27/03/2008

A Cantiga é uma Arma

Ontem decidi ouvir novamente o primeiro dos Rage Against The Machine. Tavez por se estar a aproximar a data da sua vinda a Portugal após a separação de muitos anos. Apesar de, infelizmente, não os ir ver, agradou-me saber da sua reunião para espalharem um pouco mais da sua revolução musical pelo mundo; provando que a música enquanto acção interventiva continua viva.
Todos os seus 3 álbuns de originais são manifestos revolucionários poéticos e musicais. O primeiro, devido à sua elevada originalidade para a altura, foi e é um murro nas ondas hertzianas do conformismo contemporâneo, se bem que foi no terceiro (The Battle of Los Angeles) que aplicaram na prática a música como acto interventivo ao causarem um pequeno motim à porta do NY Stock Exchange na gravação do videoclip para o “Sleep Now in the Fire”.
Foi em ’93, andava eu no 10º, quando me deparei com a excelência dos RATM. Fiquei maravilhado com o facto de ainda existirem crentes e representantes da música interventiva, a conseguirem fazer algo fascinante e adaptado àquele início de década. As palavras fortes e incisivas de Zach de la Rocha acompanhadas do Pfunk rude e agressivo de Morello, Tim e Brad eram o som dos descontentes, da minoria da esquerda revolucionária, em busca de uma manifestação difícil porque, apesar do alerta em “Know Your Enemy”, aquele estava e continua a estar difuso entre políticos e interesses económicos.
Acho que continuam uma tradição cultural já desenvolvida anteriormente naquele país pelos representantes da folk americana (Pete Seeger, Bob Dylan e outros).
Quando criança, os meus pais impingiam-me a versão nacional dessa música de intervenção. Muitos fins-de-semana passei a ouvir Zeca Afonso, Ary dos Santos, Fausto, Manuel Freire, Sérgio Godinho, José Mário Branco, Adriano… Muitos deles ficaram na minha memória musical como um passado ilustre da nossa música e, em muitos deles, como epítomes qualitativos da sua produção. Por exemplo, continuo a considerar a obra de Adriano como das mais originais e que melhor representam a alma melancólica do português.

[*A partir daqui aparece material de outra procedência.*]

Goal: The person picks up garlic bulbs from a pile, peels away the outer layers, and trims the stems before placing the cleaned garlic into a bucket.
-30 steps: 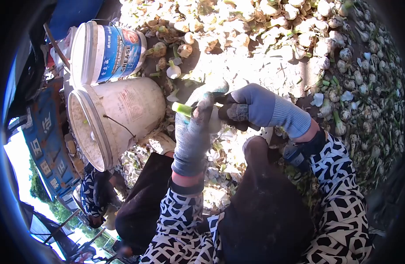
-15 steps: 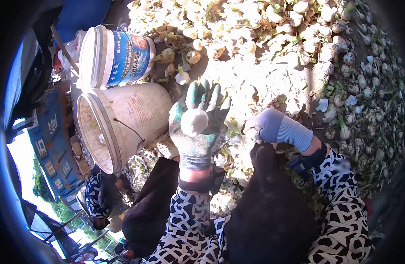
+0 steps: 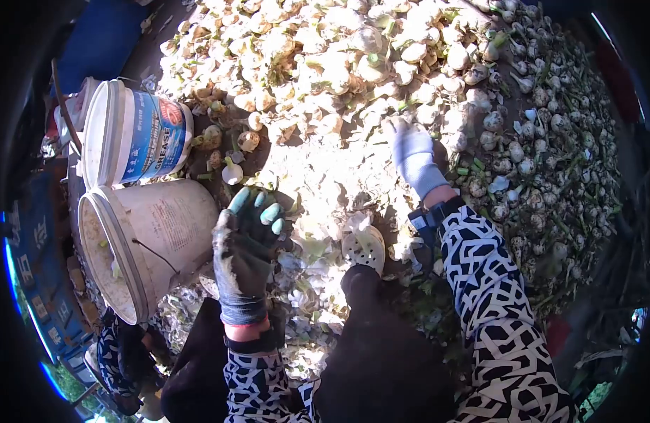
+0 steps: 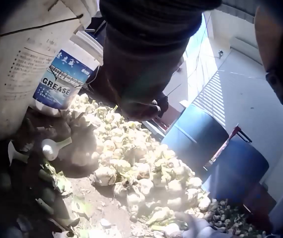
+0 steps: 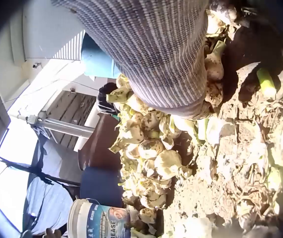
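My left hand, in a grey glove with green fingertips, is near the mouth end of the tipped white bucket. Its fingers are loosely bent and no bulb shows in them. Seen from the left wrist, the dark glove fills the top. My right hand, in a grey-blue glove, reaches down to the near edge of the heap of garlic bulbs. Glare washes out its fingertips, and the ribbed glove hides them in the right wrist view; I cannot tell whether they hold a bulb.
A grease bucket lies on its side behind the white one. Smaller bulbs with green stems cover the ground at right. Peeled skins lie around a perforated shoe. Another person crouches at lower left; blue barrels stand farther off.
First both hands were together at a stemmed garlic bulb; then a trimmed white bulb lay on the left palm. That bulb is gone from the palm, and my right hand has moved forward to the heap.
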A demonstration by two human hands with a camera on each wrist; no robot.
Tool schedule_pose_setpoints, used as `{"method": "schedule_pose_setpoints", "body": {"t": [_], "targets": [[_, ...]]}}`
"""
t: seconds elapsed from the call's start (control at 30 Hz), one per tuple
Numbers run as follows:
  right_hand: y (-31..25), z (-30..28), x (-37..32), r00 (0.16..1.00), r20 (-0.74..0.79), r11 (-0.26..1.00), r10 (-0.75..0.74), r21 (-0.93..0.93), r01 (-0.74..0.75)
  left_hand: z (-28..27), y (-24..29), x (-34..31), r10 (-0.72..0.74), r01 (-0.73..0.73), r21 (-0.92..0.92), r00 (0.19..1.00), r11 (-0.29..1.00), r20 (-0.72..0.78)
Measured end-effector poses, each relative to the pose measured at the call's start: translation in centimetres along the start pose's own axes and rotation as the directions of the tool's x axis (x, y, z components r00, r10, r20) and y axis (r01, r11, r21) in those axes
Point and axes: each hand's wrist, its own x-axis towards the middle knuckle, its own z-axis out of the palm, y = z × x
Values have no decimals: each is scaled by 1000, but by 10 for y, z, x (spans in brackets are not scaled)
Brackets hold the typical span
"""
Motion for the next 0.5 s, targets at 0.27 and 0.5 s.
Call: {"method": "schedule_pose_setpoints", "body": {"t": [0.27,0.5], "targets": [[-33,-2,-139,847,201,-315,-493,866,-389,33,-100,29,249,-298,922,939,247,237],[-70,-67,-161,775,-308,519,-551,601,608,33,-71,15,335,-370,928,868,-53,366]]}}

Actualmente, apesar de existirem intérpretes e grupos que controem partituras magníficas na música nacional, vejo que a expressão Música de Intervenção já não se aplica como se fugissem dessa classificação maldita – o que em parte é compreensível dado o estigma e bagagem que tem na realidade musical na história de Portugal. Mesmo os Mão Morta têm uma componente mais de irreverência do que de intervenção; mesmo o universo rap/hip-pop (por excelência, fértil como música de intervenção) aborda mais temáticas pessoais e de comportamentos marginais, que de intervenção social.
Isto porque, apesar de não o ter vivido, por vezes tenho alguma nostalgia dos tempos do PREC, da revolução constante e a Cantiga é uma Arma multiplicar-se por várias manifestações musicais no impulso do momento ou em estúdios de gravação elaborados.
Isto também porque hoje ofereci a coletânea, “E Depois do Adeus…”, de músicas (agora clássicas) do pré e pós 25 de Abril à minha mulher que precisava de satisfazer os seus actuais gostos por Música de Intervenção. E eu, precisava de começar a ouvir álbuns que fossem os meus, em vez de ir surripiá-los aos meus pais.